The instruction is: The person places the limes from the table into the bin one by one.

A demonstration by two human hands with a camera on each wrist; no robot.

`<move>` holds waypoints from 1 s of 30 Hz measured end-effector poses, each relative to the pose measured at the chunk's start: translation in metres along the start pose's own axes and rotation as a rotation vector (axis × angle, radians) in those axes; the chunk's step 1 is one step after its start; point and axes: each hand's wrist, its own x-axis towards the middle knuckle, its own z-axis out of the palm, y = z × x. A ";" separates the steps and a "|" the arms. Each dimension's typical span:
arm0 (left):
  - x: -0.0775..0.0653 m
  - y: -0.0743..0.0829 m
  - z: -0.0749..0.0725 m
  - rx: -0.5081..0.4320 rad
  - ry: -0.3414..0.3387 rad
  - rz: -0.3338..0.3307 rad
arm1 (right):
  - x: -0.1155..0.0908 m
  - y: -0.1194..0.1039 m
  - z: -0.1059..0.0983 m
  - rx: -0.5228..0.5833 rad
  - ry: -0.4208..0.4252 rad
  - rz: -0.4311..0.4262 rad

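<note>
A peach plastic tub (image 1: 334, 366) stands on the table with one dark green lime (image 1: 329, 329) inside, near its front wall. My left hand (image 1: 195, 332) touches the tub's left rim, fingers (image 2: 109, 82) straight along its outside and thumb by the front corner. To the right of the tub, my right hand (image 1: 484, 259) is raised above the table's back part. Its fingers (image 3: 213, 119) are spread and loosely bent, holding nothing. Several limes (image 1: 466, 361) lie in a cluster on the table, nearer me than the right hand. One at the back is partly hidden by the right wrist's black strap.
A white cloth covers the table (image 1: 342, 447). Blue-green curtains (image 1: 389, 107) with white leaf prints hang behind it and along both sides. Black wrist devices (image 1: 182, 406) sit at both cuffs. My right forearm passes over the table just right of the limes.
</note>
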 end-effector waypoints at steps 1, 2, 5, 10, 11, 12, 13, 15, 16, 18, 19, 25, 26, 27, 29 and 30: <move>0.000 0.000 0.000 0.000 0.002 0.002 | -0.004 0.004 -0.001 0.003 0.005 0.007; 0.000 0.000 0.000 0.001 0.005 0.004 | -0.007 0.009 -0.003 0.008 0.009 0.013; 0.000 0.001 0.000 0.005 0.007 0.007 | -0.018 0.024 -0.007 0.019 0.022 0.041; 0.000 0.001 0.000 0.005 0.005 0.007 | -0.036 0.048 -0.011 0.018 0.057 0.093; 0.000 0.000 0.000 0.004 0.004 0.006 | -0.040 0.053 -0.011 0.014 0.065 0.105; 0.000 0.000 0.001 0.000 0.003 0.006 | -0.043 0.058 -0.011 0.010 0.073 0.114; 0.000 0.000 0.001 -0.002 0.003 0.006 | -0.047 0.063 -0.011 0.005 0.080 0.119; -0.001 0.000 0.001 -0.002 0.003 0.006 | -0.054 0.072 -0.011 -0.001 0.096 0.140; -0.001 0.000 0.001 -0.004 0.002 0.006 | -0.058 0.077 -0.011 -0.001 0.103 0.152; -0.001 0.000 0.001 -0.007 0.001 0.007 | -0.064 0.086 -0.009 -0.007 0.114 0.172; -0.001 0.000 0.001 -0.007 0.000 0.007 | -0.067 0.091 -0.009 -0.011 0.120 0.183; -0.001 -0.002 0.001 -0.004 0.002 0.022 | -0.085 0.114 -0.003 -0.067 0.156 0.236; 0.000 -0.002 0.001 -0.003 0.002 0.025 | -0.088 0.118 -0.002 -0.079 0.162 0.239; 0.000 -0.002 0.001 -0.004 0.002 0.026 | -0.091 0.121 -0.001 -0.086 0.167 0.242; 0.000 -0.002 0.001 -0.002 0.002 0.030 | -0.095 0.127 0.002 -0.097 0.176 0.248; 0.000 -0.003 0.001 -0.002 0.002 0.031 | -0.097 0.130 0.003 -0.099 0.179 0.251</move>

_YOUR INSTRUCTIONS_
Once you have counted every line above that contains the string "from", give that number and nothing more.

_RESULT OF THE TASK_
2